» **Work task**
Restate all of the entries exactly, dropping any pictures they hold.

[Dataset items]
========
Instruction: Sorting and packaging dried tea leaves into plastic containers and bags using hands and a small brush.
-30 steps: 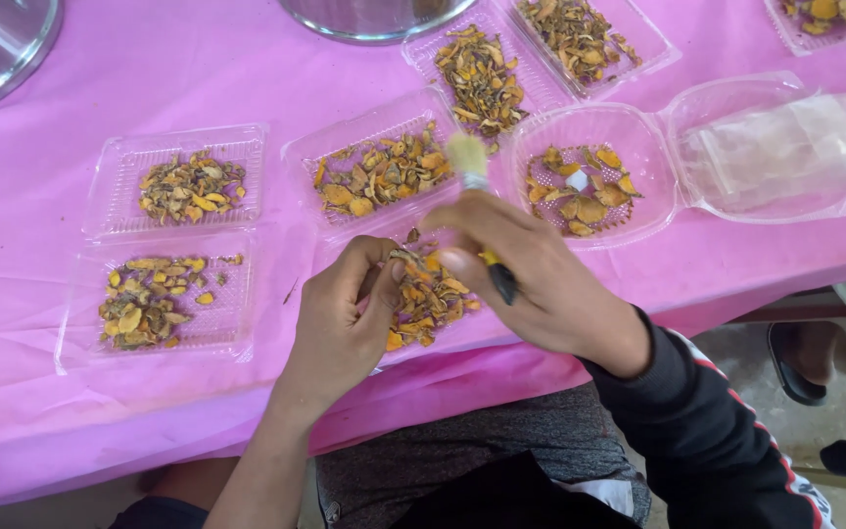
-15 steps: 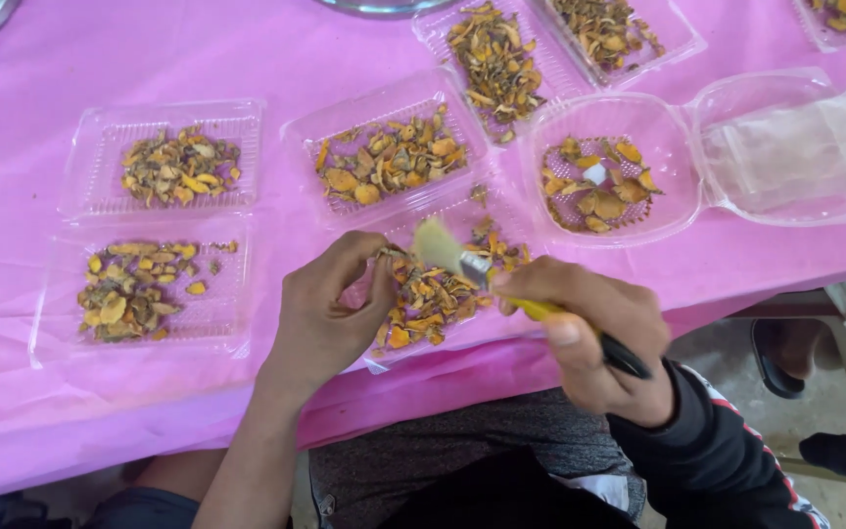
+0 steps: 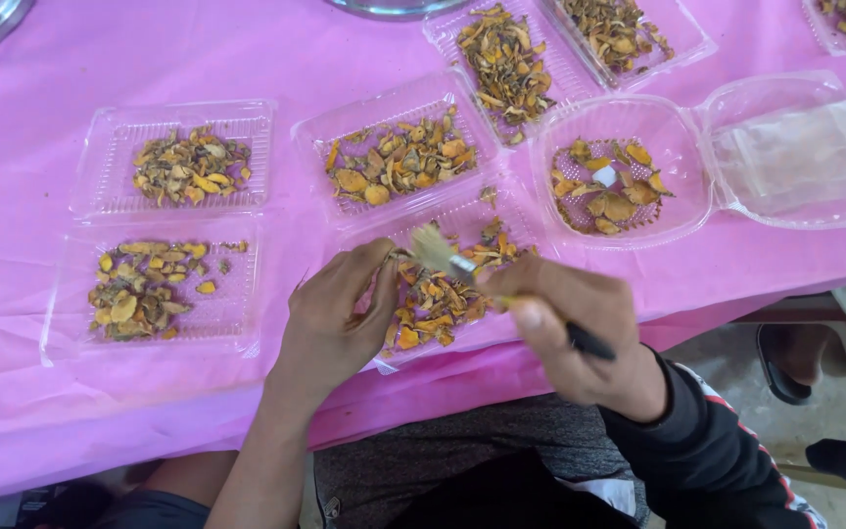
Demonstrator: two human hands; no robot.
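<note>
On the pink worktop [image 3: 70,59], far left, two clear trays: upper tray [image 3: 180,162] and lower tray [image 3: 154,289], each already filled with dried orange-yellow pieces, untouched by any hand. Further right, left hand [image 3: 335,313] over the near tray [image 3: 438,284], grip pinched on one small piece [image 3: 396,257] lifted just above the heap of pieces in that tray. Just beside it, brush [image 3: 447,257] with pale bristles touching or almost touching that piece; cannot tell which. Right hand [image 3: 575,328], in a dark sleeve, grip closed around the brush handle, dark end sticking out behind the fingers. Behind the hands, another filled tray [image 3: 399,157], and two more at the top edge, also full. To the right, round container [image 3: 619,171] with only few pieces and one white bit inside, open lid [image 3: 800,157] lying beside it, empty. Judged from this: many trays appear sorted and set aside, cleaning of single pieces from the near tray in hand, most of that heap probably not yet brushed, round container far from full.
</note>
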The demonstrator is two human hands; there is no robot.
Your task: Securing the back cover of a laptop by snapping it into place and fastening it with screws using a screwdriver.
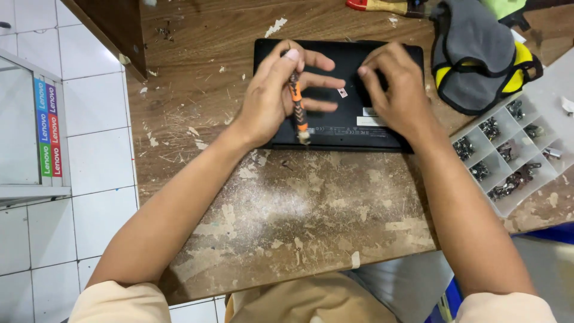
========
» **Output below**
Instruction: Sorting and packaging dried tea leaves into plastic containers and bags using hands and a small brush.
-30 steps: 
-15 steps: 
+0 steps: 
Demonstrator: two human hands; no robot.
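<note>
On the pink worktop [image 3: 70,59], far left, two clear trays: upper tray [image 3: 180,162] and lower tray [image 3: 154,289], each already filled with dried orange-yellow pieces, untouched by any hand. Further right, left hand [image 3: 335,313] over the near tray [image 3: 438,284], grip pinched on one small piece [image 3: 396,257] lifted just above the heap of pieces in that tray. Just beside it, brush [image 3: 447,257] with pale bristles touching or almost touching that piece; cannot tell which. Right hand [image 3: 575,328], in a dark sleeve, grip closed around the brush handle, dark end sticking out behind the fingers. Behind the hands, another filled tray [image 3: 399,157], and two more at the top edge, also full. To the right, round container [image 3: 619,171] with only few pieces and one white bit inside, open lid [image 3: 800,157] lying beside it, empty. Judged from this: many trays appear sorted and set aside, cleaning of single pieces from the near tray in hand, most of that heap probably not yet brushed, round container far from full.
</note>
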The demonstrator is two human hands; there is no robot.
Your task: Securing the back cover of a laptop by snapping it into place and fastening it with screws using a screwdriver.

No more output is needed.